TBMM Başkanı Numan Kurtulmuş başkanlığında bugün 11.00'da toplanacak komisyon 51 üyeden oluşuyor.

AK Parti'nin komisyonda 21, CHP'nin 10, DEM Parti'nin 4, MHP'nin 4 üyesi olacak. Ayrıca TBMM'de temsil edilmeyen siyasi partiler de komisyona tek üye ile katılacak. Komisyonda üç üye kontenjanı bulunan İYİ Parti ise komisyona üye vermeyeceğini açıklamıştı.

Toplantıda Kurtulmuş'un açılış konuşmasının ardından ve siyasi partiler komisyon çalışmalarına ilişkin değerlendirmelerde bulunacak, komisyonun çalışma usul ve esasları ile kuralları üyeler tarafından belirlenecek.

Komisyonun çalışma esasları için siyasi partilerin farklı talepleri bulunuyor. İhtisas komisyonu olmaması nedeniyle komisyonun Genel Kurul'a yasa gönderme hakkı bulunmuyor.

Komisyonun görevinin, süreçte ihtiyaç duyulan yasa önerileri hazırlamakla sınırlı kalması bekleniyor.

MHP'li Yıldız: Düşmanlık değil, ortak akıl zamanı

MHP Genel Başkan Yardımcısı Feti Yıldız, “Terörsüz Türkiye” hedefiyle başlatılan yeni sürece ilişkin dikkat çeken açıklamalarda bulundu. Sürecin, MHP Genel Başkanı Devlet Bahçeli’nin 1 Ekim 2024’te TBMM Genel Kurulu’nda DEM Parti sıralarına yürüyerek eş başkanların ve milletvekillerinin elini sıkmasıyla başladığını belirten Yıldız, bu adımın sadece sembolik değil, siyasi ve devlet politikası boyutuna evrilen bir sürecin kapısını araladığını söyledi.

Yıldız, bu gelişmelerin aşamalı olarak siyasi bir sürece ve nihayetinde devlet projesine dönüştüğünü ifade ederek, "PKK kendini feshetmiş, silahları teslim etmeye başlamıştır" dedi.
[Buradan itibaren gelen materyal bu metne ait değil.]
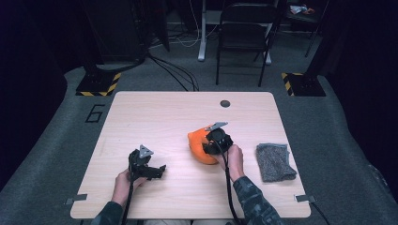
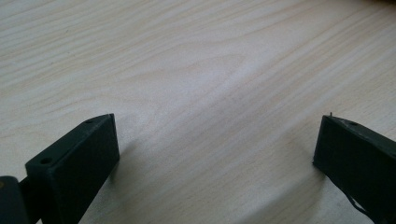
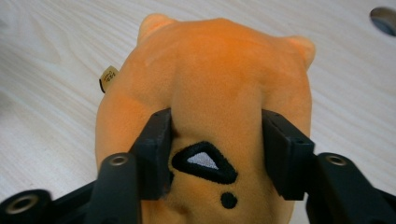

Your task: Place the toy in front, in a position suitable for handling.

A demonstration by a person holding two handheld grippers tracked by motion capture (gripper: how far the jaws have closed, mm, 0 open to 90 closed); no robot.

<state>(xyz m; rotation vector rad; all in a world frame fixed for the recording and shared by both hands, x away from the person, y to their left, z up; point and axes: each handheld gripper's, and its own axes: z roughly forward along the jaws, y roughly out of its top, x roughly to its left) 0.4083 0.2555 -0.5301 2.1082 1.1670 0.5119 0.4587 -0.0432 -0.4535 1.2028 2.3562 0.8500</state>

Bu durumu, yıllardır ülkenin enerjisini tüketen ve büyük sosyal maliyetlere yol açan terör sorununun sonlandırılması yönünde tarihi bir fırsat olarak değerlendirdi.

Yıldız, “Milli Birlik ve Dayanışma Komisyonu”nun bugün ilk toplantısını gerçekleştireceğini belirterek, bu komisyondaki temel hedefin; terörsüz bir Türkiye için farklı siyasi ve toplumsal görüşlerin kesişme noktalarını tespit ederek ortak çözümler üretmek olduğunu vurguladı.  Açıklamasında toplumsal birlik ve siyasi uzlaşının altını çizen Yıldız, “Kendi dışındaki siyasi partileri düşman olarak görmeyen, hayatını bu esasa göre şekillendiren, politik anlayışını buna uygun biçimlendiren bir duruşa ihtiyaç var” ifadelerini kullandı. Komisyonun temel motivasyonunun, terör nedeniyle büyük bedeller ödeyen güvenlik güçlerine ve halka karşı tarihi bir sorumluluğu yerine getirmek olduğunu dile getiren Feti Yıldız, “Askerimize, polisimize, korucularımıza, öğretmenimize, şehitlerimize, gazilerimize, terörden büyük bedel ödeyen masum insanlarımıza karşı sorumluluğumuzu biliyoruz” dedi.